What natural language pros are saying about Google’s Duplex
Google’s much-hyped reservation-setting AI, Duplex, is a one-trick pony with nowhere near the conversational versatility we’ll see in the artificial general intelligence (AGI) of the future. But the natural language interface it employs is provocative because it suggests the way we might interact with the AGIs of the future.
Earlier this week Google invited journalists to field calls from the AI, which tried to say the right words and phrases to set a restaurant reservation (the demos were held at local restaurants in New York and the Bay Area) and to sound natural and human in the process.
The knowledge baked into Duplex consists mainly of terms and times necessary for making a reservation. That narrow data set is not what has people talking; it’s the natural language interface that Duplex uses to communicate with humans. It injects human-sounding “uhs” and “ums” into its speech. It uses dialect: The voices in the demos sound like SoCal surfer dudes and chicks.

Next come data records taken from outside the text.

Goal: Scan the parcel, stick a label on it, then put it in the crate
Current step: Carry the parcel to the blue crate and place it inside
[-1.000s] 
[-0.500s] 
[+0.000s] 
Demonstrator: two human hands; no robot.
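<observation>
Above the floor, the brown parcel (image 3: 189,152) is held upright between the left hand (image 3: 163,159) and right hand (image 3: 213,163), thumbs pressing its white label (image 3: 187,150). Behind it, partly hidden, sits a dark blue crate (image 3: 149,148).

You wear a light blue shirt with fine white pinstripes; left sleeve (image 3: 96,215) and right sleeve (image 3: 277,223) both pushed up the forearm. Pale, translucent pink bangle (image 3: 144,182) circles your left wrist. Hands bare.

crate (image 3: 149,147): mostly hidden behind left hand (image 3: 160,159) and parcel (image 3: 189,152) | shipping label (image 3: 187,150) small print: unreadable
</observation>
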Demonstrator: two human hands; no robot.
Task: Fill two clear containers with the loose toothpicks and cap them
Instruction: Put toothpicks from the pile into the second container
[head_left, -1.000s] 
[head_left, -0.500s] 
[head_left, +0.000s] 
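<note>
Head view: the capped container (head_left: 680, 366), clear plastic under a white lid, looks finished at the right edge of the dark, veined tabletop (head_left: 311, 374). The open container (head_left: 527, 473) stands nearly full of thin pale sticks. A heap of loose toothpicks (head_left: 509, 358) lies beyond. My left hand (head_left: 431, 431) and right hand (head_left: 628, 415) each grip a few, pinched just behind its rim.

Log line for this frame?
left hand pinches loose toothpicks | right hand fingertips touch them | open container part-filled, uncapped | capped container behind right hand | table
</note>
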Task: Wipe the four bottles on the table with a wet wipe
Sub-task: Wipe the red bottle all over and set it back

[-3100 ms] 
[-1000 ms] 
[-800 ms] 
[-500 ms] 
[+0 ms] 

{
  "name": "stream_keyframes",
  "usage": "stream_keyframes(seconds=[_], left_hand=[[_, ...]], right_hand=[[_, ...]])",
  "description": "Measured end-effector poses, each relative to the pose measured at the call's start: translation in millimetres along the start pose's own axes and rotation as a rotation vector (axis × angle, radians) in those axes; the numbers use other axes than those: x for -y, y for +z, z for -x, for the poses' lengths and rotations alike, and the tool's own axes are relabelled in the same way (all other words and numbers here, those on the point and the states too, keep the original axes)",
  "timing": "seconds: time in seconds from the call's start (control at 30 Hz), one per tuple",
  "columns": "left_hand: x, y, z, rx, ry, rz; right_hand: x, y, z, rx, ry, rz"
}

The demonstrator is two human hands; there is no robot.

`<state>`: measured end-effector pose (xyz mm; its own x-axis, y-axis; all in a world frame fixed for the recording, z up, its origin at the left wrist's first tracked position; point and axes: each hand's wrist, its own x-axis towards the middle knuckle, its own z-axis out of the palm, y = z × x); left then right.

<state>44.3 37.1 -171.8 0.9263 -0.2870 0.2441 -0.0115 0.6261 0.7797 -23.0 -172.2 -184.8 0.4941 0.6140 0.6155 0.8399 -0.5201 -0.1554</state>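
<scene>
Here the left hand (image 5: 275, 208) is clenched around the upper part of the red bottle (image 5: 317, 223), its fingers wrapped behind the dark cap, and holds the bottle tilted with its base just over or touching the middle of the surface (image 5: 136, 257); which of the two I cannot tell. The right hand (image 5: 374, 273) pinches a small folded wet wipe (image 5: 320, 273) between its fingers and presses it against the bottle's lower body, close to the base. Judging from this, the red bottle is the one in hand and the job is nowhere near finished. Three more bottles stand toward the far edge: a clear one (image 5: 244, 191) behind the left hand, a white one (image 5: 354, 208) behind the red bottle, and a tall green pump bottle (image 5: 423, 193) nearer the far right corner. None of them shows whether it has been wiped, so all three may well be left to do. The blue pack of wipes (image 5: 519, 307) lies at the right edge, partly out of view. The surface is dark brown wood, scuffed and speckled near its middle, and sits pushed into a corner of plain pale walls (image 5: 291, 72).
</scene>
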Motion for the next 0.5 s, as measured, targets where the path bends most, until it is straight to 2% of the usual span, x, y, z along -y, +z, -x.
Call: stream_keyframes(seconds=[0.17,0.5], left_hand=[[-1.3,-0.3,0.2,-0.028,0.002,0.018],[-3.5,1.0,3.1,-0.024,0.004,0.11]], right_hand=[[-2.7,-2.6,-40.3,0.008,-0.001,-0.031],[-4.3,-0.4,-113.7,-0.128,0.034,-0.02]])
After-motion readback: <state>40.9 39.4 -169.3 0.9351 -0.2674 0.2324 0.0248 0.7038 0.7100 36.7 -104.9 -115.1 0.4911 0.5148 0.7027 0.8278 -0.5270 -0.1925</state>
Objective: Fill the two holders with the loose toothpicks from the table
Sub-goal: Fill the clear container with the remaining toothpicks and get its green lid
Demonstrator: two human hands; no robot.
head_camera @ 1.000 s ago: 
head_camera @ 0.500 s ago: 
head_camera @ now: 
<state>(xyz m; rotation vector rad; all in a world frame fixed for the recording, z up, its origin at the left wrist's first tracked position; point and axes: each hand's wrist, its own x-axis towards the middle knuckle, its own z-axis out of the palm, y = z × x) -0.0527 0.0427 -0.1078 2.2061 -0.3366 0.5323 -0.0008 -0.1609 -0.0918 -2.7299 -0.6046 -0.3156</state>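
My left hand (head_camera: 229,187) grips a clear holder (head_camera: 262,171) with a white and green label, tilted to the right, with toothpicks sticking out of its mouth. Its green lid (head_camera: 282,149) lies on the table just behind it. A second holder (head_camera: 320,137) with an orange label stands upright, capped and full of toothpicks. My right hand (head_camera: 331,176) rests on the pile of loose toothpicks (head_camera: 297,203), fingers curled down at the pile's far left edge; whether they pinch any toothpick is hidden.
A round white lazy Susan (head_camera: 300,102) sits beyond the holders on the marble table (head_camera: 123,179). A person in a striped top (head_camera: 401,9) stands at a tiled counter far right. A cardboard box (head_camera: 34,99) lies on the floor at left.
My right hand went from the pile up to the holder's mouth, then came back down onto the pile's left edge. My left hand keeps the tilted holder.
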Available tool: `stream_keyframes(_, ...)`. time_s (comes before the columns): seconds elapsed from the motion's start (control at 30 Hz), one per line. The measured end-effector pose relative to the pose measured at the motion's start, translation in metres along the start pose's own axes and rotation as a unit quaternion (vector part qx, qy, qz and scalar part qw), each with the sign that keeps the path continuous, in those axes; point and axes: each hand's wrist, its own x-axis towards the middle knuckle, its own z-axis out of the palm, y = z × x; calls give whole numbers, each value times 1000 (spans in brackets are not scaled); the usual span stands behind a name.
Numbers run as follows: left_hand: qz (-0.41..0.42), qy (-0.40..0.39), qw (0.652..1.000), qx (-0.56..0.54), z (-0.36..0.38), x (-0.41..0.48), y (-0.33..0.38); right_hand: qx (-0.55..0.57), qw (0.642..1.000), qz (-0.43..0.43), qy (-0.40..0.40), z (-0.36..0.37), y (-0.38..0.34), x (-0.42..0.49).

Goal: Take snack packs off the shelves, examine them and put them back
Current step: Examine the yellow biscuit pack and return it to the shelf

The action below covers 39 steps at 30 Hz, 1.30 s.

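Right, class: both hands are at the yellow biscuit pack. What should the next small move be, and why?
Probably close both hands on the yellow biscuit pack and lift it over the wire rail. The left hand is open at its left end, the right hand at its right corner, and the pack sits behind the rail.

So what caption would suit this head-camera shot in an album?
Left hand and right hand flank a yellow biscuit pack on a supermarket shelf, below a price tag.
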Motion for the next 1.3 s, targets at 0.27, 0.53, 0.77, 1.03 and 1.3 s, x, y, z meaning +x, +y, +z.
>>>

Within a narrow context it does feel like engaging in a real conversation, as our Katharine Schwab reported after fielding a call from Duplex at a Thai restaurant in New York. “With its SoCal intonation, pauses, and “ums” peppered throughout the conversation, it sounded uncannily human,” Schwab wrote. “By the end of the conversation, I’d almost forgotten that I was speaking with a powerful piece of machine learning software.”
For now, the public discussion around Duplex may be more important than the technology that Google developed. We may now be having the first of many public conversations about the practical ways in which AGIs should talk to humans.
How much do we want AIs to sound like us? How wide is that uncanny valley between AIs sounding nothing like us and everything like us? When, in conversation, should an AI identify as an AI?
Google has already responded to some initial unease over Duplex by making sure the AI identifies itself early in the calls.”As we’ve said from the beginning, transparency in the technology is important,” a Google spokesperson said in an email.
“We are designing this feature with disclosure built-in, and we’ll make sure the system is appropriately identified,” she said. “What we showed at I/O was an early technology demo . . .”
Botnik founder Jamie Brew thinks those affectations are more than cosmetic. “At least some of those stalling words are a way of honestly signaling that the computer is processing,” Brew says. “I sometimes say the whirr of the central processor is computer-speak for ‘hmm;’ this Google implementation actually brings that into the conversation, which is neat.” Botnik created an AI predictive text keyboard than can be used by creatives for idea generation. Amazon invested.
“So, they’re headed in the right direction–not toward a perfect simulation of human thought, but toward making machine thought legible to people, using the cues we understand,” Brew says.
Narrow domains
Brew says Duplex succeeds because it operates in a narrowly defined, goal-directed domain. It concerns itself only with the knowledge base or training data needed to successfully set up an appointment or request specific information. It’s nowhere near AGI, or artificial intelligence.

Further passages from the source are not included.